A tiny break for News Corporation came at the end of the week (April 15) as High Court Justice Geoffery Vos decided to take on four test cases related to phone-hacking and potential damage settlements. “My experience of thousands of documents is that there is just half a dozen that actually matter,” he said. “Otherwise we will be going on forever. Some people may want to but I don't.” Mr. Murdoch would certainly agree. Some reports suggest as many as seven thousand individuals telephone may have been hacked in one way or another.

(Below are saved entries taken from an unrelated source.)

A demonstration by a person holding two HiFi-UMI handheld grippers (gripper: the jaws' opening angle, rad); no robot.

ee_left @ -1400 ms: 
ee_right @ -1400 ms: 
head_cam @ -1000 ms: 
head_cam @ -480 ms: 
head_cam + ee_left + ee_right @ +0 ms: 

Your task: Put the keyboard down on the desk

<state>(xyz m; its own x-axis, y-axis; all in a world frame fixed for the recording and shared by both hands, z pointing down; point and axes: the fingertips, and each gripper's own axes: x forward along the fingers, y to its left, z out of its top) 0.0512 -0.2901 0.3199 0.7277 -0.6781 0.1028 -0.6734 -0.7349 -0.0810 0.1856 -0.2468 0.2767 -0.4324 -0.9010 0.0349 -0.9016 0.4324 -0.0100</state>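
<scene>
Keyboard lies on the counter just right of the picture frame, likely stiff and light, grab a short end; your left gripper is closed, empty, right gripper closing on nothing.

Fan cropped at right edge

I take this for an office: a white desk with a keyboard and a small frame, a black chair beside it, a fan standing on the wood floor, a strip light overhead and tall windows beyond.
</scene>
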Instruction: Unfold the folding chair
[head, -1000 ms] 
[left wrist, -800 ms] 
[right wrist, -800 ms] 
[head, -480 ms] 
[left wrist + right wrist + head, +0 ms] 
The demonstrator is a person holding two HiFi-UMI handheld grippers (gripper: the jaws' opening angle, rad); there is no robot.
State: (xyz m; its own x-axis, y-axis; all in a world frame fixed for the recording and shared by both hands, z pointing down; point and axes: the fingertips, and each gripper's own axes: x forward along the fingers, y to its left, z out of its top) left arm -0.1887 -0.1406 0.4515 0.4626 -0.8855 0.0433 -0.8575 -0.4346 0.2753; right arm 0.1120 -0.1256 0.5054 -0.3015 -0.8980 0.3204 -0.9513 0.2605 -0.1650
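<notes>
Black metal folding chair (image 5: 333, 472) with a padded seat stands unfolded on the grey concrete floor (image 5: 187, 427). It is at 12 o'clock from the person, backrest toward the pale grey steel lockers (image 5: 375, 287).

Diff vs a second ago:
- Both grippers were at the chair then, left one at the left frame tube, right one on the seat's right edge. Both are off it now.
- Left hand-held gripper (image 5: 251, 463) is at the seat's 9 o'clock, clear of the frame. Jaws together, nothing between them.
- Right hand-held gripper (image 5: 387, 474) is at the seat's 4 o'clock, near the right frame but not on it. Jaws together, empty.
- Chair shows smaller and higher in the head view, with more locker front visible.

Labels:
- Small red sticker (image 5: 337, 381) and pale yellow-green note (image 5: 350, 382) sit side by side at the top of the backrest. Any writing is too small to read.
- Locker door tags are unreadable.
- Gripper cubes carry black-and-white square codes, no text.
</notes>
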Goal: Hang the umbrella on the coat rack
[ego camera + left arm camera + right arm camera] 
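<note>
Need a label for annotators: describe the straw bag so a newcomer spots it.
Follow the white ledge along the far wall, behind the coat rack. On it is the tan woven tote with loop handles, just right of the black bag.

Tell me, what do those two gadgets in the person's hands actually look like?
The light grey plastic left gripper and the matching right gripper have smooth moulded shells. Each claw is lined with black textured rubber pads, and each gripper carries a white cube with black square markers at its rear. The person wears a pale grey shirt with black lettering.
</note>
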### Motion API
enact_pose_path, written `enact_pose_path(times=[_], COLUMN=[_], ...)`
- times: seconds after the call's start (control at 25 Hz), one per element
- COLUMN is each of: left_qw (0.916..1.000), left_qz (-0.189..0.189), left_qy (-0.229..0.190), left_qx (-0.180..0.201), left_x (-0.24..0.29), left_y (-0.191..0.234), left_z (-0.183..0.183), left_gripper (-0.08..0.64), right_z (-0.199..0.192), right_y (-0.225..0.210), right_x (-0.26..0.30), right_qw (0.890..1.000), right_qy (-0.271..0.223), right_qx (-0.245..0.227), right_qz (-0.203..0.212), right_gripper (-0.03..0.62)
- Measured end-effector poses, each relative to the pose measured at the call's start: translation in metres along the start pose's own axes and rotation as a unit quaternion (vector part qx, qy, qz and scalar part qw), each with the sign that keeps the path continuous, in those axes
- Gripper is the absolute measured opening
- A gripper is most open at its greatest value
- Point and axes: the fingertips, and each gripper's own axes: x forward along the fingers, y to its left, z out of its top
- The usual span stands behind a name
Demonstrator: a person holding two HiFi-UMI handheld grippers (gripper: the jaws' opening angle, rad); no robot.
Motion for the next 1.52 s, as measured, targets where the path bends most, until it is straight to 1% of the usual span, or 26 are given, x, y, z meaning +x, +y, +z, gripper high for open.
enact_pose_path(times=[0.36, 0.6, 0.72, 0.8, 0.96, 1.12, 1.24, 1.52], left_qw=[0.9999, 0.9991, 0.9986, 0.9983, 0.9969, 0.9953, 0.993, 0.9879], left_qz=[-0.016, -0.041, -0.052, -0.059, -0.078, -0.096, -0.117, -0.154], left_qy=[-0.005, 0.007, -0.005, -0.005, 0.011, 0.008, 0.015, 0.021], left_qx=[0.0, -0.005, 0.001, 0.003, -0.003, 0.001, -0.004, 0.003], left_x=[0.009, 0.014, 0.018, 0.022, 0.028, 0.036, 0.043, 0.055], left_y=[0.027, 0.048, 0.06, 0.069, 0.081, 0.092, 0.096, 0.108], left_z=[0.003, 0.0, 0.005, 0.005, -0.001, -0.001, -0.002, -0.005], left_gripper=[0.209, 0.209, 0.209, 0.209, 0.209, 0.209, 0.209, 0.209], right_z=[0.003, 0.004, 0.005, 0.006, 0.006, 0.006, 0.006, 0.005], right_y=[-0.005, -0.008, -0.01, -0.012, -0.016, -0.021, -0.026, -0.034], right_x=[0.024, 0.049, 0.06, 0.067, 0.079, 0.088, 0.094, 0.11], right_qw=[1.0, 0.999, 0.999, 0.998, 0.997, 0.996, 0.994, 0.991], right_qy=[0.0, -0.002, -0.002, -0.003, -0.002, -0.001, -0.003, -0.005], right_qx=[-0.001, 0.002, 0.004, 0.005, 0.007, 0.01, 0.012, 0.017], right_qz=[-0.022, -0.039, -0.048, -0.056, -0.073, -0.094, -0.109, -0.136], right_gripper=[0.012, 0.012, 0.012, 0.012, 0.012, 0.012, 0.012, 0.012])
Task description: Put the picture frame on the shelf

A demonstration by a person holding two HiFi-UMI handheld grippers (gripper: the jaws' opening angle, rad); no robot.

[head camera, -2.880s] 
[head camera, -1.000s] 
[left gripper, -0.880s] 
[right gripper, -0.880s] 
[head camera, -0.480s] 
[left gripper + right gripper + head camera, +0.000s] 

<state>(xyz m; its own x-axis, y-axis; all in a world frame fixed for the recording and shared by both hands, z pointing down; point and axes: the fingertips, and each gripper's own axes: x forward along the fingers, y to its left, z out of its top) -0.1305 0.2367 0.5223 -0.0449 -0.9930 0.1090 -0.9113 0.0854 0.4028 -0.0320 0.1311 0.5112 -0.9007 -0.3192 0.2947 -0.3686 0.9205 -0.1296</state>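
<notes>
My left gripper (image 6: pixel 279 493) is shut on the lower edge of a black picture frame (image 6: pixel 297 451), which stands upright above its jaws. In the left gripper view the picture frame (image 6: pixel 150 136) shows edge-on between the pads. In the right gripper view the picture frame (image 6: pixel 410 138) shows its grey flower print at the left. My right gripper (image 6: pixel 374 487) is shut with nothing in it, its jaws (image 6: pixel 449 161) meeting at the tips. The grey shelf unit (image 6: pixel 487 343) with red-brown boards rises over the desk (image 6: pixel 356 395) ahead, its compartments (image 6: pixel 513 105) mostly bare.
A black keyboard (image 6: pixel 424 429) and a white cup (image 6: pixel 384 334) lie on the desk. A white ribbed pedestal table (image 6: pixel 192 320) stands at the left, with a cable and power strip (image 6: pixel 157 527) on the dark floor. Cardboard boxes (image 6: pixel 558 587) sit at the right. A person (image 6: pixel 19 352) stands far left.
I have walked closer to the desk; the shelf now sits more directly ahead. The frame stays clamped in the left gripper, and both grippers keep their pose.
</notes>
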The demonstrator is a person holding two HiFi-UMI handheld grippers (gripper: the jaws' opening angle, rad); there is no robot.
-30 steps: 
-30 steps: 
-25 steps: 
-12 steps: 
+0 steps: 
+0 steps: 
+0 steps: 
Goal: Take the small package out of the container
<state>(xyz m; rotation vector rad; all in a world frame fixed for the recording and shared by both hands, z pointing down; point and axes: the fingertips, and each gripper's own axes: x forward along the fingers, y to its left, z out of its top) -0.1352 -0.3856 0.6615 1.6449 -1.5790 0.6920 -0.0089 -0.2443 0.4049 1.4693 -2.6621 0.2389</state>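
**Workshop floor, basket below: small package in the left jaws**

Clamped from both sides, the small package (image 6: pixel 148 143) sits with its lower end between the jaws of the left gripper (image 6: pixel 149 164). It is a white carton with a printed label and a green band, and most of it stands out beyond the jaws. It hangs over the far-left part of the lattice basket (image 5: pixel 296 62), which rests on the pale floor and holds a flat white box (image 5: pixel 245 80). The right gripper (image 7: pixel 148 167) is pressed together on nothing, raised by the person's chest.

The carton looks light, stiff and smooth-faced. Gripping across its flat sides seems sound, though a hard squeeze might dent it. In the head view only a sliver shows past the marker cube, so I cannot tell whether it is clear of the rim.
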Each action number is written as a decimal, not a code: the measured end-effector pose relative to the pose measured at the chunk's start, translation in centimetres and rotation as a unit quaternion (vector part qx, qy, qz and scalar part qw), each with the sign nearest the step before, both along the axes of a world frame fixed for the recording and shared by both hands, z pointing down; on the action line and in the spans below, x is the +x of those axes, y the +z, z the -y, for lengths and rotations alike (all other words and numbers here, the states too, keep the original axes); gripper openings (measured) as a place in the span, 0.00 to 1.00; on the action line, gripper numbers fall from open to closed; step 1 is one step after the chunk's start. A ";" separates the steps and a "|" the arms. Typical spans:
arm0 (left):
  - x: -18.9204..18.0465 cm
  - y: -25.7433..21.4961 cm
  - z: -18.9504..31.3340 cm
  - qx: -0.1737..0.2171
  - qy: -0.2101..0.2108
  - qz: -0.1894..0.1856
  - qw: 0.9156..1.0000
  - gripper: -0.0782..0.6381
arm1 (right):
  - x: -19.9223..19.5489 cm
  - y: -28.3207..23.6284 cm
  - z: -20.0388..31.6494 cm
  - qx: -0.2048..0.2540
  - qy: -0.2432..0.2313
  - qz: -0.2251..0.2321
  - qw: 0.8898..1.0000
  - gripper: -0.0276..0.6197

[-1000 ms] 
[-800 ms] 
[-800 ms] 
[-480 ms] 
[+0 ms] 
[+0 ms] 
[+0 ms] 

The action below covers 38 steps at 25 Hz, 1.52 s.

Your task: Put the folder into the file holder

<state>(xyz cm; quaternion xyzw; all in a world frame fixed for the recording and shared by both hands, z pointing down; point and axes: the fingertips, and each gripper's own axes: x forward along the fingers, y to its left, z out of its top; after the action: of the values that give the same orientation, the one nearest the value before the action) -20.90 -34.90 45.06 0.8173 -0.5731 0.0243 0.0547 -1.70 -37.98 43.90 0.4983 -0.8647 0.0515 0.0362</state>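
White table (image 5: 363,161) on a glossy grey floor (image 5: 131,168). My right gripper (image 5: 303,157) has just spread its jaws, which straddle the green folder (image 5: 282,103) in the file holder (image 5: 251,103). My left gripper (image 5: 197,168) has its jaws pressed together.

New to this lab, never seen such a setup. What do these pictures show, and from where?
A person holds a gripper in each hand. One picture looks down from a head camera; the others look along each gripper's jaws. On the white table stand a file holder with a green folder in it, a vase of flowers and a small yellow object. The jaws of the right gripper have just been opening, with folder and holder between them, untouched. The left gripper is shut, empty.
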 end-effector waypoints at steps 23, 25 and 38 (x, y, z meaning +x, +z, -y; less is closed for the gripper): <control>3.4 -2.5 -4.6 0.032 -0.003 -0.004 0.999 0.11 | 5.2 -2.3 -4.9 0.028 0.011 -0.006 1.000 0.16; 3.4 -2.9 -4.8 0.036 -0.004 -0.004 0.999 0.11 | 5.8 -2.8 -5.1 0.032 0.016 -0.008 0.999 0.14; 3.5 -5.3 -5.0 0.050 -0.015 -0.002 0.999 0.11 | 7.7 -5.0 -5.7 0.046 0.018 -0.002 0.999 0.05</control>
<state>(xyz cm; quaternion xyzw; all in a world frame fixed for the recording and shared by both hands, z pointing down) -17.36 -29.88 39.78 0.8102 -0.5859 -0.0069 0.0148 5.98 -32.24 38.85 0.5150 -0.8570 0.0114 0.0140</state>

The newly found diligence of the official police investigation has shaken more stories, old and new, to the surface. A toss-off remark by News International CEO Rebekah Wade Brooks to Members of Parliament in 2003 that reporters “had paid police for information in the past” is now too inviting to pass up. Metropolitan Police Assistant Commissioner Cressida Dick informed (April 15) Home Affairs Select Committee Members of Parliament that “a scoping exercise to establish whether there are now any grounds for beginning a criminal investigation” is underway. Our Ms Brooks was editor of News Of The World between 2000 and 2003, when she moved to The Sun. In 2009 she became News International CEO.

Between the leaking and spinning, the phone-hacking story and its tentacles threatens to become for News Corporation what that oil spill has been for BP. Interestingly, public relations specialists recommend similar strategies. “The strategic challenge for (News International) now (is) to proactively change the narrative to make it more about the British media and les about the corporate reputation of the firm and parent News Corporation,” wrote PR Week (April 14). The apology was “a turning point” but News Corporation “can't push blame down the chain any longer.”

Elsewhere on the PR front and totally (maybe) disconnected, public relations whiz Matthew Freud bought out partner Publicis (April 15) to retake total control of PR firm Freud Communications. Matthew’s great-grandfather was psychotherapist Sigmund Freud. More recently, he’s the spouse of Elisabeth Murdoch, who just sold her television company Shine Television to News Corporation and is soon to join the News Corporation board of directors.